**Goal of the exercise**
The exact lines of the listing, from its first through the line that contains "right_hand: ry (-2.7", are to make up the answer, and pictures are to be left out.
☆ ☆ ☆ ☆ ☆
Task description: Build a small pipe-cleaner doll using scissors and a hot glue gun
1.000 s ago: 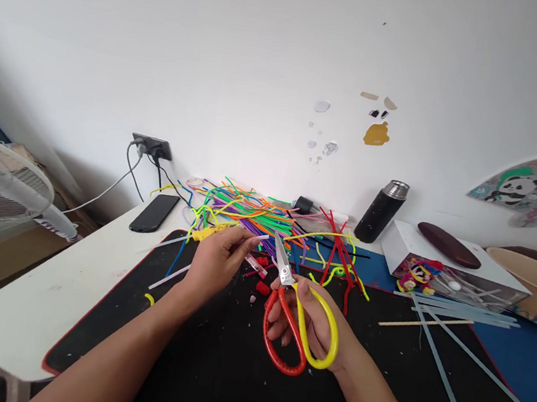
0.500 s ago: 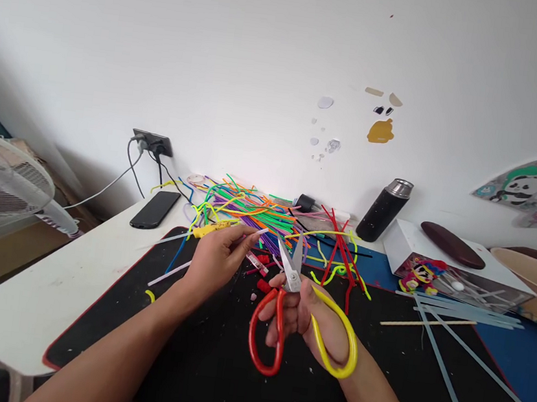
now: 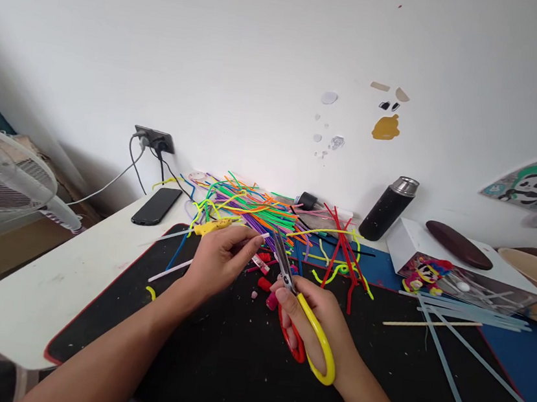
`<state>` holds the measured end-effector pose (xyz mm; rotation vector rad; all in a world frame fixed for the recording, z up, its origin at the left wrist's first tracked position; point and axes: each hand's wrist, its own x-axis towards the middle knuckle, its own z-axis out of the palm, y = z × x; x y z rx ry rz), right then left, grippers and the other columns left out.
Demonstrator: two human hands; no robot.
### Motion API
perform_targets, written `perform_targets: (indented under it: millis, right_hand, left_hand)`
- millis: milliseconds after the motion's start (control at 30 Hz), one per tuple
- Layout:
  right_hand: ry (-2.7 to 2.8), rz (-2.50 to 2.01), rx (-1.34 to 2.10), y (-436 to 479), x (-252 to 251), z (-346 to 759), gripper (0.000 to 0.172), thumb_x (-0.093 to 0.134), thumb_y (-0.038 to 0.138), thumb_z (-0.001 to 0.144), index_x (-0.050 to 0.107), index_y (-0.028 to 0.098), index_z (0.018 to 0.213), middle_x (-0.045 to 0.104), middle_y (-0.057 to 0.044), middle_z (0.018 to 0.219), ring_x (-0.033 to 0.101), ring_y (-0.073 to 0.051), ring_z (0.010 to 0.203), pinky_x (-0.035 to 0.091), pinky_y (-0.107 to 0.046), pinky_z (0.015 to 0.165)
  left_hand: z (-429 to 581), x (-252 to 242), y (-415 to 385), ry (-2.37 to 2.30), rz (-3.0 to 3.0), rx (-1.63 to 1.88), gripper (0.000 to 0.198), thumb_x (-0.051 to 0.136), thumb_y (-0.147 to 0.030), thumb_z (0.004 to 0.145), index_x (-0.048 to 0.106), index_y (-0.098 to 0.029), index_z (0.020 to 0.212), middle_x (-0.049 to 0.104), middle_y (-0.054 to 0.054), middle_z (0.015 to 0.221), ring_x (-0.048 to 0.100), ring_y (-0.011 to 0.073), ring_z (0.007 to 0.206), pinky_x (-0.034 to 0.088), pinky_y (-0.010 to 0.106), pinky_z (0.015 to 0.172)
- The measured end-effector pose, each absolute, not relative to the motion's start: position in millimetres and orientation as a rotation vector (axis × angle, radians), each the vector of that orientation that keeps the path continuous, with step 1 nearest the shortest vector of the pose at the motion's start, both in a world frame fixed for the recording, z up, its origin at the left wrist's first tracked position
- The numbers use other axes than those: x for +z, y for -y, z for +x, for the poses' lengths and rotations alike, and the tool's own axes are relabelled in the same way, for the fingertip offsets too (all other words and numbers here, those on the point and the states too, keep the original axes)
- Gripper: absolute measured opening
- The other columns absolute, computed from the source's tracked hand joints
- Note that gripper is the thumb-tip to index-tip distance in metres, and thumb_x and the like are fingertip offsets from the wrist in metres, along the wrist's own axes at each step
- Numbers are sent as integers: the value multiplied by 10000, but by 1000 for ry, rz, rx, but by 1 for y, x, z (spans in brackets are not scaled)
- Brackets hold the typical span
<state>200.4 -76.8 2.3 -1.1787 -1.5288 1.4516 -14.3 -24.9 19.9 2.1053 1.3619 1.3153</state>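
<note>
My left hand (image 3: 219,260) is closed in a pinch on a pale pinkish-white pipe cleaner (image 3: 170,271). Its short tip pokes out past my fingers, and the longer tail trails to the lower left. Scissors (image 3: 284,263) with one yellow and one red handle are in my right hand (image 3: 317,318), whose fingers go through the loops. The narrow blades point up beside the pipe cleaner's tip; whether they touch it I cannot tell. Beneath my hands lie small red coiled pieces (image 3: 264,284) and a magenta piece (image 3: 272,301) on the black mat (image 3: 224,358).
Behind my hands spreads a pile of coloured pipe cleaners (image 3: 257,209), with a yellow glue gun (image 3: 214,225) beside it. A phone (image 3: 156,206) lies left. To the right stand a black flask (image 3: 389,209), a small figure (image 3: 426,276) and pale glue sticks (image 3: 448,373).
The scissors have turned, so the red handle now sits mostly behind my right hand, and their blades have come closer together. My left hand keeps its pinch, nearly unmoved.
</note>
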Motion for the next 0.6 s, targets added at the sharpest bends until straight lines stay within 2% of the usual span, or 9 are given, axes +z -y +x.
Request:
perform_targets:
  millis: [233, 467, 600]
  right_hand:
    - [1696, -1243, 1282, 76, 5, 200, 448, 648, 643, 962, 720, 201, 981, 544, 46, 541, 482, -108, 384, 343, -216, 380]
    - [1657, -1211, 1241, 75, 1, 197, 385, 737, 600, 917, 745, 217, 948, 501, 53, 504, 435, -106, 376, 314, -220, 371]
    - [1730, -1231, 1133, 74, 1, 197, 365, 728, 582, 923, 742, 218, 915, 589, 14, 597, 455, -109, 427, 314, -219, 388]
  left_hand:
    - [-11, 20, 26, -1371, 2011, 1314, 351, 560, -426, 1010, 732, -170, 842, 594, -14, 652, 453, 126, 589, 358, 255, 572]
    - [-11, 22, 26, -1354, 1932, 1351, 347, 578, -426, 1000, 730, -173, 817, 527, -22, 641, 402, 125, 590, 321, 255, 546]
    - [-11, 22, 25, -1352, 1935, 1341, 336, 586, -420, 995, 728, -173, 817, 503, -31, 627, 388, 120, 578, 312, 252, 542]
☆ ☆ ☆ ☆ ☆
**Result**
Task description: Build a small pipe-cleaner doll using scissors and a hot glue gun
1.000 s ago: 
0.500 s ago: 
now: 
`<state>` holds the measured end-effector pose (xyz mm; rotation vector rad; all in a world frame fixed for the recording, z up, its origin at the left wrist's first tracked position; point and axes: each hand's wrist, its own x-axis towards the middle knuckle, its own z-axis out of the palm, y = z × x; x y z rx ry rz), right then left, grippers and the other columns left out.
Demonstrator: two human hands; no robot.
### Motion API
perform_targets, written `perform_targets: (indented under it: millis, right_hand, left_hand)`
- millis: milliseconds after the motion's start (control at 30 Hz), one per tuple
- Layout:
  right_hand: ry (-2.7 to 2.8), rz (-2.50 to 2.01), rx (-1.34 to 2.10), y (-436 to 479), x (-252 to 251), z (-346 to 759), gripper (0.000 to 0.172), thumb_x (-0.093 to 0.134), thumb_y (-0.038 to 0.138), thumb_z (-0.001 to 0.144), index_x (-0.050 to 0.107), index_y (-0.028 to 0.098), index_z (0.018 to 0.213), middle_x (-0.045 to 0.104), middle_y (-0.057 to 0.044), middle_z (0.018 to 0.219), ring_x (-0.033 to 0.101), ring_y (-0.073 to 0.051), ring_z (0.010 to 0.203), pinky_x (-0.035 to 0.091), pinky_y (-0.107 to 0.046), pinky_z (0.015 to 0.165)

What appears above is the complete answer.